(Data items)
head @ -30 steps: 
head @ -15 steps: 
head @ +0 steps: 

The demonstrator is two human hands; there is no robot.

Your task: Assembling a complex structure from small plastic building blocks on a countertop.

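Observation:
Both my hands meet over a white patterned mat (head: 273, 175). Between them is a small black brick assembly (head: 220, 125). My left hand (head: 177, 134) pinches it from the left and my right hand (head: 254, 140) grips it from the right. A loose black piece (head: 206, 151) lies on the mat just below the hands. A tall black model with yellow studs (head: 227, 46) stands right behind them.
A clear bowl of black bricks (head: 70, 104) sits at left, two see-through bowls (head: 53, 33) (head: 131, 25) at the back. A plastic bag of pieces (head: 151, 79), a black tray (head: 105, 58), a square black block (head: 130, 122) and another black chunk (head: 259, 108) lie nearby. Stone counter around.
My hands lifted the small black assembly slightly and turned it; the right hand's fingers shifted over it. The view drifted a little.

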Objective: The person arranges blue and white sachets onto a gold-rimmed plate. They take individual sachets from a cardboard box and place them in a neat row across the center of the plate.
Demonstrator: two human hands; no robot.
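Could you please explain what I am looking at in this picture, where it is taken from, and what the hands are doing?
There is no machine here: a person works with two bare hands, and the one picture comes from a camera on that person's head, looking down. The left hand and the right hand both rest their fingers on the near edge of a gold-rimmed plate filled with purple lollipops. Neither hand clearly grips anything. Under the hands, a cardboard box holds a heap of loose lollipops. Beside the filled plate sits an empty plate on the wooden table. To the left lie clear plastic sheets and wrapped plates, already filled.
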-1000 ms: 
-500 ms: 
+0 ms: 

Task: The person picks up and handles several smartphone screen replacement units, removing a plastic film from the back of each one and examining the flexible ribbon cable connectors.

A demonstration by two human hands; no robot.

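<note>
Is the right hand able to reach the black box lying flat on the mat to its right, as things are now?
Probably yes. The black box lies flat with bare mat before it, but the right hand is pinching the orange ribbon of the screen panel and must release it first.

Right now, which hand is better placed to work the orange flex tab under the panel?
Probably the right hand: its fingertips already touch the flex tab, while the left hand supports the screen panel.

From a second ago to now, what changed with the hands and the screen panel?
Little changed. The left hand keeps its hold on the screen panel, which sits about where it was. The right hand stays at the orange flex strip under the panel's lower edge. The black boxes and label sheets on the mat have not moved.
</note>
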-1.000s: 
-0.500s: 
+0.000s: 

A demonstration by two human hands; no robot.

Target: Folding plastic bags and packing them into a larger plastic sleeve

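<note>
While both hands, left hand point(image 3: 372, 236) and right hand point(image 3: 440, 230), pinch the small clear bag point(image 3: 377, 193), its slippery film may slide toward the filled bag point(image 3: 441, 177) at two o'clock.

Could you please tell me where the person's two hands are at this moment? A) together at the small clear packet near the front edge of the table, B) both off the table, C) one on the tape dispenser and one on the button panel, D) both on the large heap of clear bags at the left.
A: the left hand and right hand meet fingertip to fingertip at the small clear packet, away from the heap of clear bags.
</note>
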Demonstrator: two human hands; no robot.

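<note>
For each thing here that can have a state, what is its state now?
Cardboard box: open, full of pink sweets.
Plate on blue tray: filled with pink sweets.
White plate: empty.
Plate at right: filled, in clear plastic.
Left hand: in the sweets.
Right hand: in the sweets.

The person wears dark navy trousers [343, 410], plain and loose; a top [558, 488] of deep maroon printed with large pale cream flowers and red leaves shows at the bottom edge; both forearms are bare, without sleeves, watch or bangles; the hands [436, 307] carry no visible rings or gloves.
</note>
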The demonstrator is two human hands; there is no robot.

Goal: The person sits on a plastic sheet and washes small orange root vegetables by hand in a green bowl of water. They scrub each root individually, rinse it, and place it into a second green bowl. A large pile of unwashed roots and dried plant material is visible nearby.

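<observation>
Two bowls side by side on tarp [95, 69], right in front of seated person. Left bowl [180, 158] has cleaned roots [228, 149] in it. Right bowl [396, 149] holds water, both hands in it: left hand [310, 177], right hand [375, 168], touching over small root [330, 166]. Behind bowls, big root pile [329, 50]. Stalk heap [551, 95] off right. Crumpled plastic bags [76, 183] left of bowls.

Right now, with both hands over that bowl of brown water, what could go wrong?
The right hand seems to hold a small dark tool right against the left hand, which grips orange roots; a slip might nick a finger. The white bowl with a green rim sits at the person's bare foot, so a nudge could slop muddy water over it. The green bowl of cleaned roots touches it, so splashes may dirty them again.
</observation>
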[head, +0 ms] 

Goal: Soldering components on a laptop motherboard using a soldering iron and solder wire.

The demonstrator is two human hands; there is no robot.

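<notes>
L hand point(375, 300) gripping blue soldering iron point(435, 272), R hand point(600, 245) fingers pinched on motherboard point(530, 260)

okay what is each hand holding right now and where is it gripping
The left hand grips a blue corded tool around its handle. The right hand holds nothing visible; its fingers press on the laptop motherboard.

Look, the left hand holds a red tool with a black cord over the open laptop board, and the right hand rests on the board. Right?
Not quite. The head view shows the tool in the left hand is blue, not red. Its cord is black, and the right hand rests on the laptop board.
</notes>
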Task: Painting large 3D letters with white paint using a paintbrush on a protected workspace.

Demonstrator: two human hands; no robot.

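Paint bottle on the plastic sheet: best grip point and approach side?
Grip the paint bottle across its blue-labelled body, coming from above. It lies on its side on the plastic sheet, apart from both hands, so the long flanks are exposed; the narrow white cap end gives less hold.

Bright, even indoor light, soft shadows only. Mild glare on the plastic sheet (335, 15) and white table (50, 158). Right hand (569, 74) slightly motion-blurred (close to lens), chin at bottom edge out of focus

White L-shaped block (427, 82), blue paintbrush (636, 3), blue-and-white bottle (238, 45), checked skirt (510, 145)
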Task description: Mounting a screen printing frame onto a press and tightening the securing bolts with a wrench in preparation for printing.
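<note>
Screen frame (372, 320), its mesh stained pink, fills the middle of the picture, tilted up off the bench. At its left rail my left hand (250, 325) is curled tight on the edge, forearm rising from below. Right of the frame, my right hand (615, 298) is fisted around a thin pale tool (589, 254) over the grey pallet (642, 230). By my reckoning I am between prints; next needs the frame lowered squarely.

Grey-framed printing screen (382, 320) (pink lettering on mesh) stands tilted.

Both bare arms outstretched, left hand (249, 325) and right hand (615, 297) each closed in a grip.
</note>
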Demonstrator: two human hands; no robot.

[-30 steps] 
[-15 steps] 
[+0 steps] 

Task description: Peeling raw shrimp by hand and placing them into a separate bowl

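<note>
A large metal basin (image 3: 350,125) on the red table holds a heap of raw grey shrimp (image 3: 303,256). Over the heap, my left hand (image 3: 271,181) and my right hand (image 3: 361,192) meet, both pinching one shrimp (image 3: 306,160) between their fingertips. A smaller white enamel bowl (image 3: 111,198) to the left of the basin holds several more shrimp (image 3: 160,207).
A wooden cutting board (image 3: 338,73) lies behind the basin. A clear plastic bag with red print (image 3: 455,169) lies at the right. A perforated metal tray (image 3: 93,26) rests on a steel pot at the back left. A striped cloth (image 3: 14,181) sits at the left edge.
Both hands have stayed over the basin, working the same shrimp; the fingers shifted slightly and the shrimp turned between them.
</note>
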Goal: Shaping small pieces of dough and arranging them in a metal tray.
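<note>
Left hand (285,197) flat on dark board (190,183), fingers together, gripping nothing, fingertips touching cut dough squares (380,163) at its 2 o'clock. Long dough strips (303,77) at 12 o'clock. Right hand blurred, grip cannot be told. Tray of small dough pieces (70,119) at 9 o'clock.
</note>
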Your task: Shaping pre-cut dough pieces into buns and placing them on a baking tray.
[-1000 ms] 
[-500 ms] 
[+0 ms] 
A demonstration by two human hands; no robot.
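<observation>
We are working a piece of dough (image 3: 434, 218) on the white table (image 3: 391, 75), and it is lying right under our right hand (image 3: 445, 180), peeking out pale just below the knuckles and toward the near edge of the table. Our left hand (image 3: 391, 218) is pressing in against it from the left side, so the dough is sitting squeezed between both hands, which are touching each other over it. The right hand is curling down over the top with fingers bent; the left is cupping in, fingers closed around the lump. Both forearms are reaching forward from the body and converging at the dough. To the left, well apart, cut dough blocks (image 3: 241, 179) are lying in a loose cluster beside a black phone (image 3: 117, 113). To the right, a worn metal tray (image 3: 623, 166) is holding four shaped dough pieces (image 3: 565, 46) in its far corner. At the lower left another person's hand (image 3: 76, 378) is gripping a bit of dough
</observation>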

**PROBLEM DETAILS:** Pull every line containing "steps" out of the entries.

**WRITTEN RESPONSE:**
head @ -30 steps: 
head @ -15 steps: 
head @ +0 steps: 
[-30 steps] 
[-15 steps] 
[+0 steps] 

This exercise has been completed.